• [Prompt] From the first line through the one containing "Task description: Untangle", restate the listing word for word, and give no other lines.

• [Raw data]
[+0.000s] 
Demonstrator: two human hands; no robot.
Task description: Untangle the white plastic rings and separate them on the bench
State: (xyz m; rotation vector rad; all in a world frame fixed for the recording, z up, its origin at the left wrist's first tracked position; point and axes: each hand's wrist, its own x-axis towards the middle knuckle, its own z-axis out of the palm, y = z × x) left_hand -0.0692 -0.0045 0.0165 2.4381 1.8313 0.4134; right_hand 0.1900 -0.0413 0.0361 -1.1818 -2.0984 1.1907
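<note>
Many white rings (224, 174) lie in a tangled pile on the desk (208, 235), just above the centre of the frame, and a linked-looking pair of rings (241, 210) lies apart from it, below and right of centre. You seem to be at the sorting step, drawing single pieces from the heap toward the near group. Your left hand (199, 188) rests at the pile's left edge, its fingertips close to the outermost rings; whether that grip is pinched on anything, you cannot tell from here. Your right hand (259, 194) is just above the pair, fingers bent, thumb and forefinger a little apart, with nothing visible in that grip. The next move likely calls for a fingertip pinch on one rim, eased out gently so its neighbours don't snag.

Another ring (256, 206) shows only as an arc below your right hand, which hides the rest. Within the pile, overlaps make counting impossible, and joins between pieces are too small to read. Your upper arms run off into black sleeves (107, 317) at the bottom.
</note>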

• [Response to the exercise]
[+0.000s] 
Demonstrator: two human hands; no robot.
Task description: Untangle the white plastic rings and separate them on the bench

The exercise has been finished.